Who Pays for Aggression? The Battle Over Frozen Assets
Ukraine’s Prime Minister Denys Shmyhal framed the transfer as a matter of basic fairness: “The aggressor must pay for the destruction he brought to our land.” And yet, the legal mechanics underpinning this transfer are anything but simple. To avoid violating international financial regulations—or spooking global markets—the EU is only transferring profits derived from the assets, not the principal itself.
Some voices across the political spectrum, especially from conservative circles in both Europe and the U.S., have warned that such asset seizures could backfire, undermining the sanctity of sovereign reserves and potentially destabilizing trust in the global banking system. Harvard economist Kenneth Rogoff, a former IMF chief economist, has argued that “the West must tread carefully lest it create a blueprint that authoritarian regimes could one day turn against them.”
Yet beyond that, the realpolitik of the moment is clear: Ukraine’s state budget is in deep distress, and Western nations can either leverage existing tools or accept the human and geopolitical toll of Russian victory. In April, the UK government also contributed £752 million ($990 million) to Ukraine using similar mechanisms, signaling a growing consensus among G7 nations to make resourceful use of frozen assets. According to the Kyiv School of Economics, each month of delayed support translates to further economic immiseration for millions of Ukrainians and complicates postwar recovery prospects.
“The world can no longer wait for perfect solutions while innocent people pay the price for political paralysis.”
That’s the unspoken consensus now guiding Brussels. If anything, the debate is shifting toward whether the assets themselves—not just their interest—should be fully confiscated and handed over, a step Ukraine’s government and many human rights advocates urge as both a punitive and preventive measure.
Liberal Values Tested: Is the West Meeting the Moment?
European officials insist the current arrangement is provisional, but Ukrainian leaders—and a vocal chorus of Western progressives—argue that the legalistic caution echoes the kind of incrementalism that, historically, has failed to stop violent expansionism. Consider the League of Nations’ flaccid response to fascism in the 1930s, or America’s slow pivot to Lend-Lease aid before Pearl Harbor. History offers little comfort for those who believe deterrence alone will end imperial aggression.
Profound questions of justice, reparations, and international accountability hover over the EU-G7 plan. If the world’s leading democracies won’t stand firmly on the principle that the aggressor pays, who will? The symbolism of providing aid on a day commemorating triumph over Nazism underscores a continuity of purpose: to resist the normalization of atrocity and the enablement of impunity.
Conservative critics frequently argue that direct financial support wastes Western taxpayers’ money or diverts attention from domestic priorities.
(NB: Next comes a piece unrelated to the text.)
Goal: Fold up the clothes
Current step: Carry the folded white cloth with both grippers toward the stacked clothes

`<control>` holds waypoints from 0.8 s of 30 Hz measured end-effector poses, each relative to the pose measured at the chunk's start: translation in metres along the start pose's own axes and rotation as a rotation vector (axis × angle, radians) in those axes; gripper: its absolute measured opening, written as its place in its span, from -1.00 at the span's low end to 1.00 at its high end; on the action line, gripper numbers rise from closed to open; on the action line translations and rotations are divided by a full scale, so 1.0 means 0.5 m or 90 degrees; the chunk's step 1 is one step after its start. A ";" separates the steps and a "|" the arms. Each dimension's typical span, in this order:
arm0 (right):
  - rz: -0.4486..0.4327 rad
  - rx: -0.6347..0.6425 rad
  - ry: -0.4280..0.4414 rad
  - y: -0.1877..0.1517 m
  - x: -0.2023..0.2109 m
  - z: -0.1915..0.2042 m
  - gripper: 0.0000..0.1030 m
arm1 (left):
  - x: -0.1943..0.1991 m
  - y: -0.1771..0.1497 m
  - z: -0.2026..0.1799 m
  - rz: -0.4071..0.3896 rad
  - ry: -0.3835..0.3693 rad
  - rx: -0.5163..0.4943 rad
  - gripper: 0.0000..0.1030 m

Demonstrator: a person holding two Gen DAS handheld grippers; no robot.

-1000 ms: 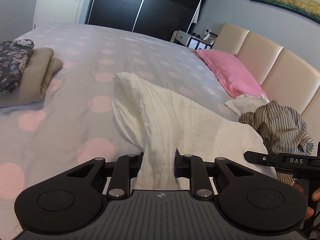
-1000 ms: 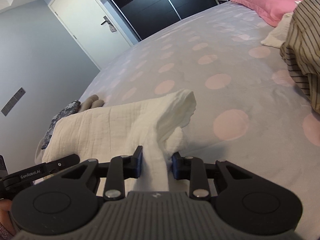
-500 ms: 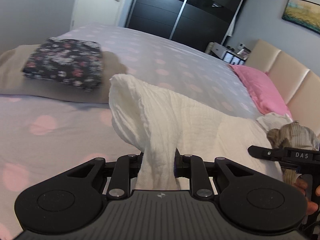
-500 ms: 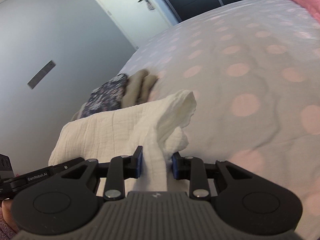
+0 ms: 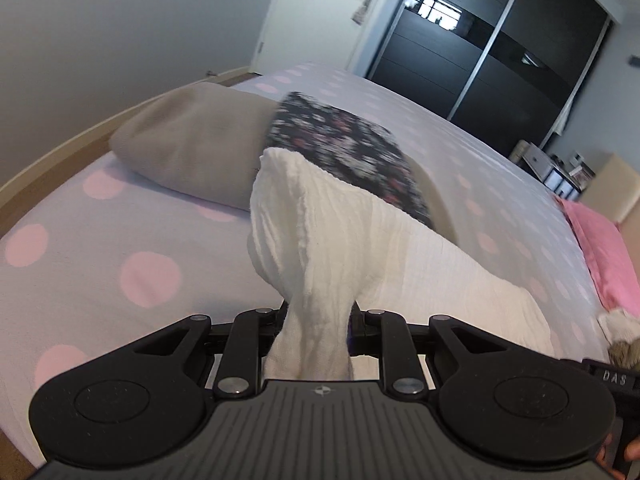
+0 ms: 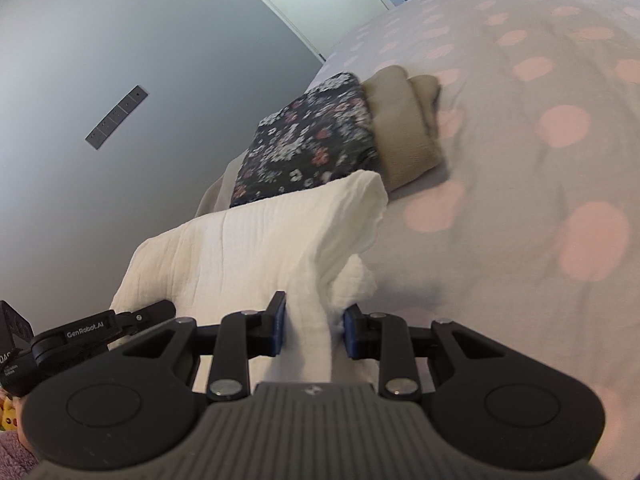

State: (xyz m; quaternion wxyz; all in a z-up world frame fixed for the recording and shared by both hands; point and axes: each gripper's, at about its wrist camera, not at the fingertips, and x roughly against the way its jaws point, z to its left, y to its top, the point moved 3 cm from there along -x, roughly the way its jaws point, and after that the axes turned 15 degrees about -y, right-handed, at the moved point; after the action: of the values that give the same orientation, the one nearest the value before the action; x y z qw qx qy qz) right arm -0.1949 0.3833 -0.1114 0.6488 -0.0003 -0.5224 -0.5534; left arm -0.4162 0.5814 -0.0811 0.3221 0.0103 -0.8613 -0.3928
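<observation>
I hold the white cloth (image 5: 320,264) pinched in both grippers, left (image 5: 318,316) and right (image 6: 310,320), stretched just short of the floral stack (image 6: 308,144).

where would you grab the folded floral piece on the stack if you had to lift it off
Grip the floral garment at its thick folded edge by the beige garment, coming in level from that side so all layers pinch together. Both grippers, left and right, hold the white cloth now.

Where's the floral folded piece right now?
The floral garment lies on the beige folded garment near the bed's edge, just beyond the held white cloth.
</observation>
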 end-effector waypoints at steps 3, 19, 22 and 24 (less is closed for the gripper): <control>-0.010 0.014 -0.010 0.002 -0.057 0.041 -0.40 | -0.022 0.013 0.050 -0.010 0.011 0.010 -0.64; 0.013 -0.007 -0.081 -0.011 -0.231 0.048 -0.39 | -0.170 0.026 0.199 0.024 0.036 0.043 -0.63; 0.021 -0.002 -0.093 -0.017 -0.250 0.041 -0.33 | -0.184 0.016 0.210 0.031 0.047 0.048 -0.59; 0.020 0.012 -0.107 -0.015 -0.260 0.044 -0.19 | -0.193 0.011 0.207 0.037 0.065 0.038 -0.51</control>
State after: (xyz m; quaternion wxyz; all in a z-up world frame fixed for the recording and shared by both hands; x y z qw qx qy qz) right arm -0.1947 0.4865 -0.1938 0.6111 -0.0489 -0.5803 -0.5361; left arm -0.3969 0.6808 -0.1803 0.3762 0.0151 -0.8551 -0.3564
Yet the numbers tell a different story. According to EU data, macro-financial aid to Ukraine accounts for a fraction of the bloc’s collective GDP—a price far smaller than the potential costs of unchecked Russian revanchism on Europe’s borders. The European Commission’s willingness to extend advance funding further reveals a growing recognition that inaction comes at an exponentially greater price, not just for Ukraine, but for democracies everywhere.
The liberal case for this policy isn’t just moral—it’s pragmatic. History has shown time and again that appeasing autocracies or dithering in the face of naked aggression only emboldens the forces of repression. Standing with Ukraine means standing for a world order anchored in collective security, international law, and, above all, the right of nations to exist in peace and dignity.